▸ **TRY IT**:
Scan the data. Collect each line that contains the word "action".

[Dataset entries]
● ● ● ● ●

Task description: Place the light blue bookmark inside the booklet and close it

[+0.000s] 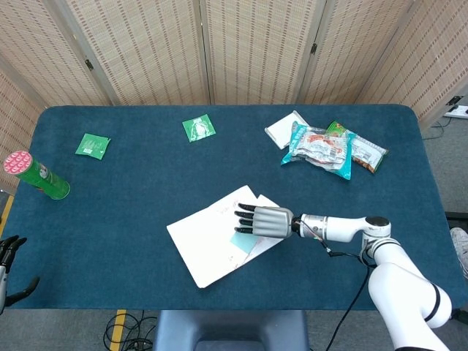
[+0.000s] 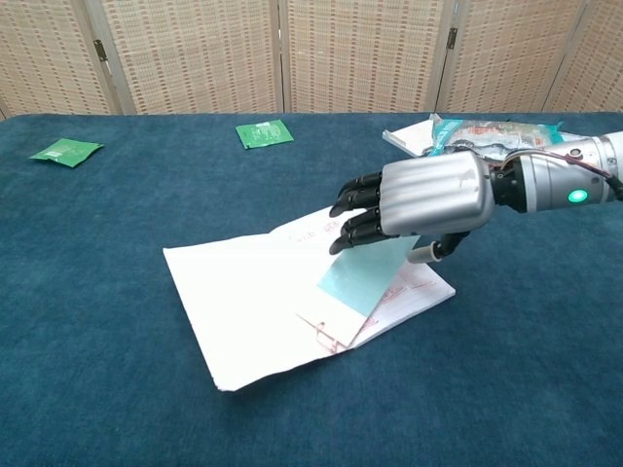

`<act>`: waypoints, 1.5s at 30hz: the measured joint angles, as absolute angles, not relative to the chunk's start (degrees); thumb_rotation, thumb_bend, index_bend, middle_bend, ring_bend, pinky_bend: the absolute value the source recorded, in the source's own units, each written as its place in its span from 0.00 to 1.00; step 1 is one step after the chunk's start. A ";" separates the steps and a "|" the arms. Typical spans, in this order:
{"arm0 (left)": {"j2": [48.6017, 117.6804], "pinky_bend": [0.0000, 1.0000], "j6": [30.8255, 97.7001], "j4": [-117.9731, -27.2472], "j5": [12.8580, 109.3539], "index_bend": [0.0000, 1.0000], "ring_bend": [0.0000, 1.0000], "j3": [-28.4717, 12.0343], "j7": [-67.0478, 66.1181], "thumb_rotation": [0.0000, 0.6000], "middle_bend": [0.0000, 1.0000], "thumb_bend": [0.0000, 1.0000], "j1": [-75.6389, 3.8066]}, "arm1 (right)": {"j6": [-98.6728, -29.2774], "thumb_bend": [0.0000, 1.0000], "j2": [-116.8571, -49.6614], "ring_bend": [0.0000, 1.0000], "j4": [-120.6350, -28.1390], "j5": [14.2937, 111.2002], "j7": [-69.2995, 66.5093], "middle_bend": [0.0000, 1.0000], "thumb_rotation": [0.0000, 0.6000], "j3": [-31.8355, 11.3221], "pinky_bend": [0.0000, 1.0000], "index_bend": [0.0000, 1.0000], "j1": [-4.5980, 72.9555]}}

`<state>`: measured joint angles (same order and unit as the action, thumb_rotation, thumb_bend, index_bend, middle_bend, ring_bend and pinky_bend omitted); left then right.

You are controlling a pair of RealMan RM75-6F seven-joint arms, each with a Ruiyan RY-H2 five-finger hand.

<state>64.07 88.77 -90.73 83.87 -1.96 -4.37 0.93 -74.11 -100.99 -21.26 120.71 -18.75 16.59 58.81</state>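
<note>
The white booklet (image 1: 208, 238) lies open on the blue table (image 1: 131, 197), near its front middle. My right hand (image 1: 263, 221) hovers over the booklet's right half, fingers pointing left. In the chest view this right hand (image 2: 419, 199) holds the light blue bookmark (image 2: 362, 274) between its fingers and the thumb underneath. The bookmark slants down onto the booklet (image 2: 243, 297), resting against a raised white leaf, with a page of red writing showing beneath. In the head view only a small blue patch of the bookmark (image 1: 241, 239) shows. My left hand (image 1: 10, 256) hangs off the table's front left corner, fingers apart and empty.
A pile of snack bags (image 1: 329, 146) and a white card (image 1: 285, 128) lie at the back right. Two green packets (image 1: 198, 128) (image 1: 92, 145) lie at the back. A green can with a red lid (image 1: 36, 175) lies at the far left edge.
</note>
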 measured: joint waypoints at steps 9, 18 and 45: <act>63.94 0.20 88.80 -91.12 83.79 0.19 0.15 -1.99 -4.86 1.00 0.16 0.27 0.91 | -72.16 0.15 -102.61 0.04 -19.02 118.17 -17.86 0.10 1.00 16.31 0.12 0.02 59.25; 63.99 0.20 88.77 -91.11 83.97 0.19 0.15 -1.94 -4.92 1.00 0.16 0.27 0.85 | -68.97 0.40 -101.81 0.02 -23.87 113.01 -17.23 0.10 1.00 13.67 0.10 0.00 58.69; 64.16 0.20 88.85 -89.60 82.93 0.19 0.15 -1.53 -3.33 1.00 0.16 0.27 1.91 | -35.85 0.82 -100.56 0.11 -47.05 89.91 -2.16 0.24 1.00 -1.78 0.16 0.00 66.86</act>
<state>64.16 88.85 -89.60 82.93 -1.53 -3.33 1.91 -35.85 -100.56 -47.05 89.91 -2.16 -1.78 66.86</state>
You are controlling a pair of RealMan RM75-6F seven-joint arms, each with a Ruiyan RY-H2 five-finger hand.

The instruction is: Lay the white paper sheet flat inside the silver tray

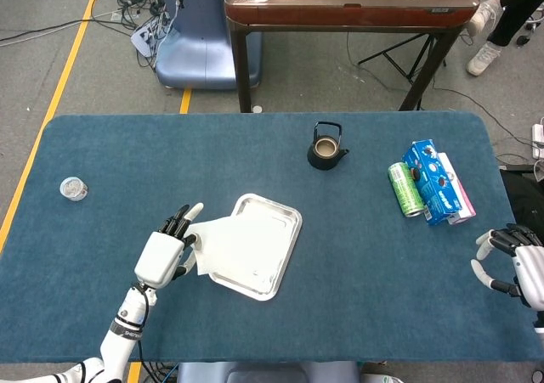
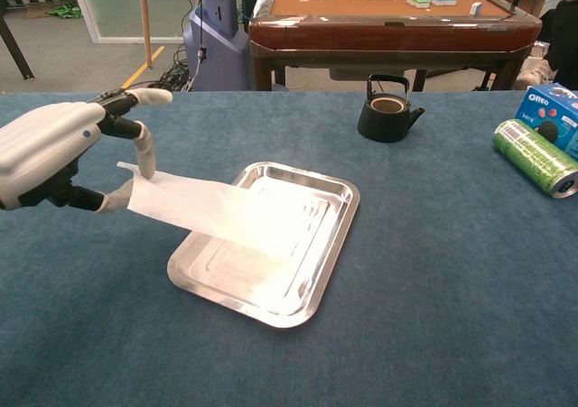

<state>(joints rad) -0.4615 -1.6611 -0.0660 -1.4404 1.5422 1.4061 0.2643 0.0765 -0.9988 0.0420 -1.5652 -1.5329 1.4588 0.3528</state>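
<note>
Right, the broad counter (image 1: 255,315) covered in dark blue cloth fills most of what I see from both cameras. Near its middle sits the rectangular silver metal tray (image 1: 265,281) (image 2: 325,272), angled on the cloth. The thin white paper sheet (image 1: 234,243) (image 2: 217,210) lies partly over the tray: its far part is inside and over the tray floor, while its near left part is lifted off and sticks out past the tray's left rim, not yet flat.

My white left hand (image 1: 161,256) (image 2: 50,154) is just left of the tray and pinches the sheet's outer edge, thumb under and a finger (image 2: 144,150) on top, with the other fingers stretched out. My white right hand (image 1: 518,273) shows only in the head view, at the right edge of the counter, well apart from the tray; it holds nothing and its fingers are curved but spread.

Along the right side lie a blue cardboard biscuit box (image 1: 438,181) (image 2: 549,109) and, touching its left side, a green drink can (image 1: 405,188) (image 2: 535,157) on its side. Behind the tray stands a small black teapot (image 1: 325,148) (image 2: 386,109). Far left rests a small clear round container (image 1: 74,188).
</note>
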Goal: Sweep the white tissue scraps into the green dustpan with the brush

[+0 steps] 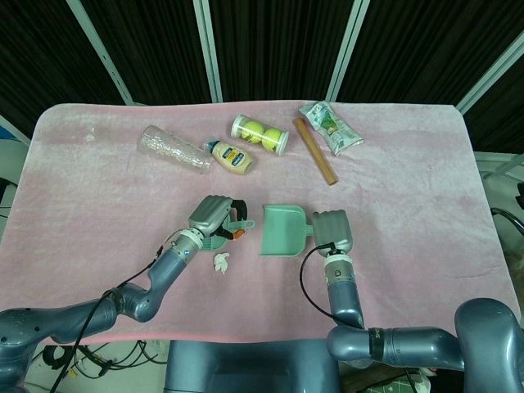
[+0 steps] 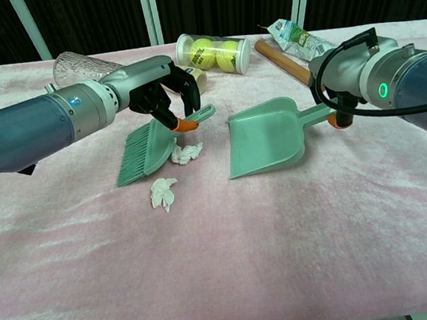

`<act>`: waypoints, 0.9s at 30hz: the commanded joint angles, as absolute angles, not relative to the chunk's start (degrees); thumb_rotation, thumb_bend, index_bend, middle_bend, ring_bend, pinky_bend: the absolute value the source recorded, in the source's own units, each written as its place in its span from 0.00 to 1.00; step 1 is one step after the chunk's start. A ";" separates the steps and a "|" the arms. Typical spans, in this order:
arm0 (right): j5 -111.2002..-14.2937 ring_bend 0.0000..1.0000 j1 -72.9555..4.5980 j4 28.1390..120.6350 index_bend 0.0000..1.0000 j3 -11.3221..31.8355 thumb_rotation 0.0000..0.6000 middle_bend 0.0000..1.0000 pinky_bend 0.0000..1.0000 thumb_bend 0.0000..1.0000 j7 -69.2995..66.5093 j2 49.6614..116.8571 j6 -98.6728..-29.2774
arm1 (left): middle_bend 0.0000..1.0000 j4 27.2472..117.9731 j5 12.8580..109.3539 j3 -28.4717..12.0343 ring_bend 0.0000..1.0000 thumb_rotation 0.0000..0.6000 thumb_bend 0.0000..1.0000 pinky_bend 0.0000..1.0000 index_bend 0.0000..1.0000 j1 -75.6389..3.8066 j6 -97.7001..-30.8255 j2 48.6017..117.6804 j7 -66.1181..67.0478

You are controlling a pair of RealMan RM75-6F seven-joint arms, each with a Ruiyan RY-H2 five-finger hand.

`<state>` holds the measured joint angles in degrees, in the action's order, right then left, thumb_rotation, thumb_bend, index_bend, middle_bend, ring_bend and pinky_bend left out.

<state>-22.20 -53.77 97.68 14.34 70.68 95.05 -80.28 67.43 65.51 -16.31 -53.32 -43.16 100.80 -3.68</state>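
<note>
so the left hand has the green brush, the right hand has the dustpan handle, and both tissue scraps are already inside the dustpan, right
Not quite. The left hand does hold the brush, and the right hand holds the dustpan by its handle, but the chest view shows both tissue scraps still lying on the pink cloth beside the brush, outside the dustpan.

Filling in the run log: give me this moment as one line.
left hand holds brush | right hand holds green dustpan by its handle | two tissue scraps on pink cloth, outside the pan
</note>
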 commanded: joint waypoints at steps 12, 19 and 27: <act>-21.95 0.71 -53.95 97.46 0.61 13.65 1.00 0.58 0.83 0.49 70.75 95.31 -80.46 | 0.62 66.97 66.17 -16.58 0.89 1.00 0.36 1.00 0.62 -53.17 -44.03 100.83 -5.74; -21.63 0.71 -54.16 97.21 0.61 13.58 1.00 0.58 0.83 0.49 70.86 95.73 -80.59 | 0.62 66.65 66.76 -16.73 0.89 1.00 0.36 1.00 0.62 -53.69 -43.97 101.14 -6.61; -21.55 0.71 -54.21 97.43 0.61 13.52 1.00 0.58 0.83 0.49 70.93 95.47 -80.84 | 0.62 66.11 66.96 -16.66 0.89 1.00 0.36 1.00 0.62 -54.08 -43.80 101.72 -7.17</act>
<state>-21.55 -54.21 97.43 13.51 70.94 95.46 -80.84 66.12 66.95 -16.67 -54.07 -43.80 101.72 -7.16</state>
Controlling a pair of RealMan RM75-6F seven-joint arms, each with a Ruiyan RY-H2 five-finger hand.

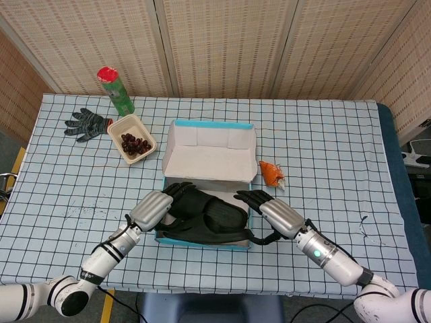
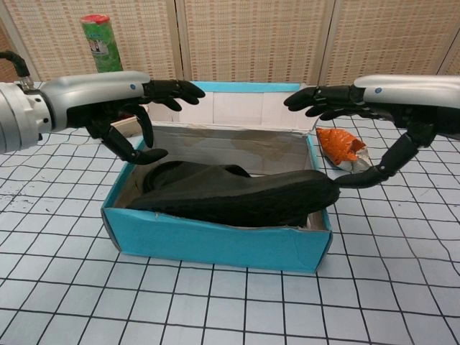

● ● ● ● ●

▸ **RESULT**:
`<state>`: measured joint angles (same order and unit as the action, thumb_rotation, thumb_bend, index_bend, middle_bend, ring_bend and pinky_bend omitted); left then right.
`<state>` holds the measured joint angles in degrees, in the action's order, right then left, thumb_rotation, thumb_bend, index_bend, middle_bend, ring_bend and pinky_bend left out.

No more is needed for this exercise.